She enjoyed the smells and the noises, the good, healthy sweat brought on by swinging a hammer or hefting lumber. Now as she stood back to watch her father snug the level onto the vertical length of the shelves they were building, she thought how much she liked the little pieces of work. Measuring, cutting, checking, rechecking until what you had built was the perfect mirror of what had been inside your head.

"Right on the money," Mick said cheerfully, then propped his level in the corner. Without realizing it, they stood as a pair: hands on hips, legs comfortably spread, feet planted.

"And as it's built by O'Toole, it's built to last."

"Aye, that's the way of it." He slapped her companionably on the shoulder. "Now there's a good morning's work here. How about we go down to the pub for a bit of lunch, then we'll finish the unit this afternoon?"
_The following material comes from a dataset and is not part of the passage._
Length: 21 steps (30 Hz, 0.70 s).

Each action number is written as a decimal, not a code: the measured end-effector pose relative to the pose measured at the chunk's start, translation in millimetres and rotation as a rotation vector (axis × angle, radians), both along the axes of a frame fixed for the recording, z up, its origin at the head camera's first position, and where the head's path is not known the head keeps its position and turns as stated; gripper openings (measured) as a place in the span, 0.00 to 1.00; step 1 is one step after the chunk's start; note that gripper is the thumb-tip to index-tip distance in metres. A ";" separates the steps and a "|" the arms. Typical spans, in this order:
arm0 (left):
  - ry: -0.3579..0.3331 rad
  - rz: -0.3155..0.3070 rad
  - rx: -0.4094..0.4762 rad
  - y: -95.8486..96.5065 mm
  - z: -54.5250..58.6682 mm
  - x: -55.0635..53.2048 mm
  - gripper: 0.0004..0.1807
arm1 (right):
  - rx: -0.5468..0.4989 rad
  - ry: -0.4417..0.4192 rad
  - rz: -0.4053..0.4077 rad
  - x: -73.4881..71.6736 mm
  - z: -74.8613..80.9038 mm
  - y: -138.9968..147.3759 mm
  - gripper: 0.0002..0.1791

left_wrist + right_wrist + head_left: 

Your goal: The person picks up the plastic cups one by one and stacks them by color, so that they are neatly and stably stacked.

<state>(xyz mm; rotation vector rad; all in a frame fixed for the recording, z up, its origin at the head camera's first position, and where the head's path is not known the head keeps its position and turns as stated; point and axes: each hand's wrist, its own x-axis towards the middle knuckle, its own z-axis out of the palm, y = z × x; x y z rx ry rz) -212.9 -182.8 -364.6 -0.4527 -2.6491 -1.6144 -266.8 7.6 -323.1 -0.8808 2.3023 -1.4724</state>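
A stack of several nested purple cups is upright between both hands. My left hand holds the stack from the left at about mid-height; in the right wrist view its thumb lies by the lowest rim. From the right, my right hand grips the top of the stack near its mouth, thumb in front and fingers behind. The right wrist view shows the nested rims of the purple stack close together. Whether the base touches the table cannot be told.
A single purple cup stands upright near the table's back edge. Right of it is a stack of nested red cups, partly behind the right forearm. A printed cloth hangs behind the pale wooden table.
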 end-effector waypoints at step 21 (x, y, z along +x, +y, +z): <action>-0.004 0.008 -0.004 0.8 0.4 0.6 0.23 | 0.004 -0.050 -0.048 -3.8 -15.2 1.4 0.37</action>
"Oh, I'm not feeling hungry." Avoiding his eyes, Brenna walked over to examine the trim they'd already made to frame the shelves. "You go ahead. I think I'll just go on and trim this out."

Mick scratched the back of his neck. "You've not been into Gallagher's all the week."

"Haven't I?" She knew damn well she'd not set foot in the door since Saturday last. And she calculated she'd need another day or two before her humiliation level bottomed out enough for her to stroll in and see Shawn.

"No, you haven't. Monday it was 'Well, I brought something from home,' and Tuesday it was 'I'll eat later.' Then yesterday it was how you wanted to finish something up and would come down when you had-which you didn't." He angled his head, reminding himself she was a woman, and women had their ways. "Have you and Darcy had a fight?"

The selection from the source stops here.